Historically, silicone was the most common implant material used. Although it can work well, it requires a healthy and preferably thicker skin-soft tissue envelope and is difficult to deploy in a manner which provides safe structural support. It is also more prone to infection because it is a solid implant and completely encapsulated.

If autogenous grafts are ruled out, Dr. Sclafani likes to use either HDPP, the older ePTFE (expanded polytetrafluoroethylene; W.L. Gore & Associates, Elkton, Md.), or a newer silicone implant that is enveloped in ePTFE (Implantech, Ventura, Calif.) because the porous ePTFE promotes soft tissue in-growth to stabilize the implant. He says these all can be used for dorsal augmentation, but only HDPP or silicone/ePTFE implants can be used to provide columellar support to increase tip projection.

PLACEMENT PARTICULARS In Dr. Sclafani's opinion, Medpor is a little more difficult to place surgically, not only because of its rigidity but also because of the coarseness of the implant, which makes it stick to tissues when deployed and does not slide as easily. However, he says, the Medpor implant can be used for dorsal augmentation, columellar support and nasal valve repair, since it has the same consistency as cartilage in terms of thickness and stiffness.

"Medpor is a more versatile material for plastic surgeons in the right setting," he notes. "It can work very well because its rigidity can offer good structural support. However, it's a little trickier to use in the sense that you need a more robust skin-soft tissue envelope."

Medpor is not the ideal implant choice for someone who has really thinned-out skin, Dr. Sclafani says, for example, from a previous surgery or if the patient simply has thin skin in general. "It's a little more problematic when you use it around the nasal tip if it isn't buried between the existing cartilage. If there's any pressure against the skin, it could erode through the skin," he cautions.

According to Dr. Sclafani, implants should not be used in patients with septal perforations, as chronic inflammation, infection and extrusion are common complications in these patients.

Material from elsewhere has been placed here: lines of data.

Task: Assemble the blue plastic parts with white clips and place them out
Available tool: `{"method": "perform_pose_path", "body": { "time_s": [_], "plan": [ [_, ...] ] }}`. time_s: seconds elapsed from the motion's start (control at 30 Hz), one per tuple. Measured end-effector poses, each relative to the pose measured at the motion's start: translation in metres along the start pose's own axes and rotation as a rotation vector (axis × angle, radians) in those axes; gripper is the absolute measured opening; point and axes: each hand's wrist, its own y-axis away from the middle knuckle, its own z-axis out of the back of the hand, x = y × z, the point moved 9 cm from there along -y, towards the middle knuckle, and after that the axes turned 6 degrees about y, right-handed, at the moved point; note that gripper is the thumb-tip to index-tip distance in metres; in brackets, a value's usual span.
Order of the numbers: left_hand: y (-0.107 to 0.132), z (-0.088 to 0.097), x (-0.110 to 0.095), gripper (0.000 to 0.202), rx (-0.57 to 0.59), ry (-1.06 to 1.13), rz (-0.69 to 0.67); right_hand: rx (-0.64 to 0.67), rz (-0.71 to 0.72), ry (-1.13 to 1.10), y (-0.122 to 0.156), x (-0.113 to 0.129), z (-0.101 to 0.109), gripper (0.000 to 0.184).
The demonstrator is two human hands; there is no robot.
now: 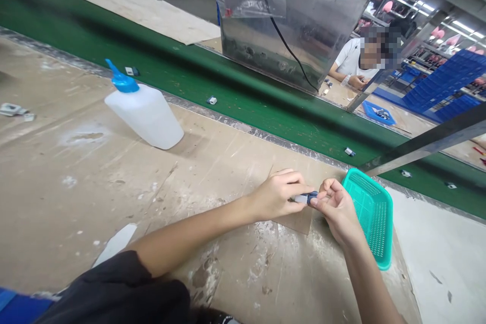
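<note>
My left hand (277, 196) and my right hand (337, 210) meet over the stained beige workbench (114, 197). Between their fingertips is a small white-and-dark-blue part (306, 198), gripped from both sides. Part of it is hidden by my fingers. Just beyond my right hand lies a teal plastic mesh basket (371, 215), close to my right hand's wrist side. A translucent white squeeze bottle with a blue nozzle cap (143, 114) lies on its side on the bench, well to the left of both hands.
A green conveyor belt (243, 93) with several small parts runs behind the bench. A steel hood (292, 25) stands over it, and a metal bar (425, 144) crosses at right. Beyond, a co-worker (353, 61) sits near blue crates (444, 81).
</note>
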Motion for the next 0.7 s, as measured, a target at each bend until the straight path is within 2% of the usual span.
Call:
{"method": "perform_pose_path", "body": {
  "time_s": [0.27,0.37,0.5,0.6,0.7],
  "plan": [
    [0.01,-0.002,-0.016,0.021,-0.11,0.014,-0.1,-0.036,-0.026,-0.131,0.02,-0.017,0.0,0.038],
    [0.014,-0.006,-0.023,0.02,-0.147,-0.001,-0.115,-0.079,0.016,-0.056,0.031,-0.018,0.006,0.034],
    [0.02,-0.012,-0.035,0.021,-0.147,-0.073,-0.167,-0.178,0.149,0.16,0.044,-0.01,0.015,0.027],
    [0.016,-0.021,-0.037,0.023,-0.043,-0.157,-0.158,-0.195,0.205,0.264,0.041,-0.005,0.018,0.026],
    [-0.006,-0.044,-0.019,0.025,0.227,-0.242,-0.095,-0.213,0.208,0.328,0.03,-0.005,0.031,0.03]
  ]
}}
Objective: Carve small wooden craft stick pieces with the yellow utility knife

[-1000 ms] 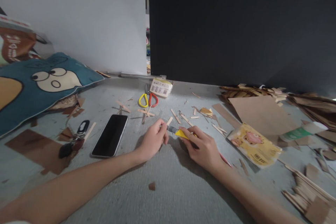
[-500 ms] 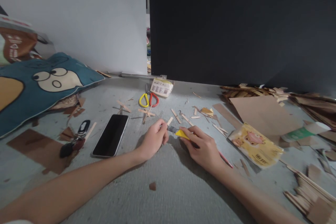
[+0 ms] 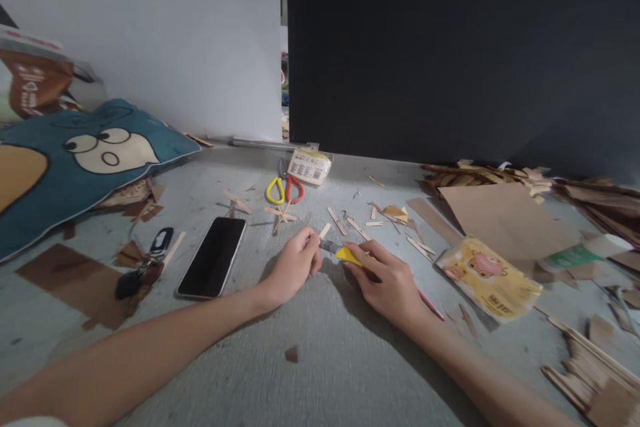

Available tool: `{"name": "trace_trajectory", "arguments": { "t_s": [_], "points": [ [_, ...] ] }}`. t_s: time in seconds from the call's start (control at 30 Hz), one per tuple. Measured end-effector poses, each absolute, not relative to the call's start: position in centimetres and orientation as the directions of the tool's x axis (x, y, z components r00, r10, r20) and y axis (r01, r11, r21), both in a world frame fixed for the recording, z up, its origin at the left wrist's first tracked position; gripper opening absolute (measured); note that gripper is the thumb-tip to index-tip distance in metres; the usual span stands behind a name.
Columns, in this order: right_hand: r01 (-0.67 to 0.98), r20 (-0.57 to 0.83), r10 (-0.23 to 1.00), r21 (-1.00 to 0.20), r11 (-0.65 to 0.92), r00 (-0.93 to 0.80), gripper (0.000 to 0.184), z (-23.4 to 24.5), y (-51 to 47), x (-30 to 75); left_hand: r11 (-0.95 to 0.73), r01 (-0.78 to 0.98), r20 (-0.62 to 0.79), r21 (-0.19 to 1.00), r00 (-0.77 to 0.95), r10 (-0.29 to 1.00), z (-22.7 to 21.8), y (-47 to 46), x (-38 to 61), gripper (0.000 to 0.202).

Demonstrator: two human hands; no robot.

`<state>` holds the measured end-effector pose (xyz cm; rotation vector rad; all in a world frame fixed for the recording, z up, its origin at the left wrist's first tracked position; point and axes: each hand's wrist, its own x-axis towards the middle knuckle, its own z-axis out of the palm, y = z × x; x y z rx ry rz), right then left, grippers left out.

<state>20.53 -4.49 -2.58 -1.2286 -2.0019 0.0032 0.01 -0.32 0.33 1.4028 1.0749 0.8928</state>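
My left hand (image 3: 296, 260) is closed, pinching a short wooden craft stick (image 3: 325, 230) whose far end pokes out above the fingers. My right hand (image 3: 387, 280) is wrapped round a yellow utility knife (image 3: 349, 254), its grey metal front pointing left. That front reaches the stick beside my left fingertips; whether the blade is cutting into it is too small to tell. Just beyond the hands lie loose craft sticks (image 3: 337, 221) and a small star-like bundle of crossed sticks (image 3: 281, 215). From under my right wrist a thin red rod (image 3: 431, 305) sticks out.
Left of my forearm are a black phone (image 3: 213, 257), keys (image 3: 145, 268) and a blue pillow (image 3: 107, 147). Scissors (image 3: 285, 188) and a tissue pack (image 3: 309, 167) lie at the back. To the right are a yellow tissue pack (image 3: 489, 277), a glue tube (image 3: 583, 252) and cardboard (image 3: 505, 217).
Both hands, the stick and the knife keep nearly the same position. The whole view has shifted very slightly.
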Motion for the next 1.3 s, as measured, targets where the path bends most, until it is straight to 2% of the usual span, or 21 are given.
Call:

An infection of a porous implant will generally be seen within the first three months after surgery, he indicates. After three months, fibrous tissue has grown into the pores and completely sealed off the implant. Furthermore, there is very little micro-motion relative to the surrounding skin because of the soft tissue in-growth, as opposed to silicone in which the thin capsule around the implant allows motion and shifting. In Dr. Sclafani's experience, the infection rate with both the ePTFE and the Medpor implants is approximately one to two percent.

"I try to use cartilage whenever possible," he states. "If the patient doesn't have easily available cartilage and refuses rib, then I'll use either ePTFE or Medpor. If I need to do a simple dorsal augmentation, I'll use the ePTFE; however, if some structural support is needed, I'll use the Medpor."

According to Ilteris M. Emsen, M.D., Department of Plastic Reconstructive and Aesthetic Surgery, Numune State Hospital, Erzurum, Turkey, "Secondary rhinoplasties or crooked noses, either due to a previous rhinoplasty surgery or old trauma, can sometimes be challenging. Polyethylene material can be advantageous in those patients where an autogenous graft is contraindicated or [where you] simply do not want an autogenous graft done."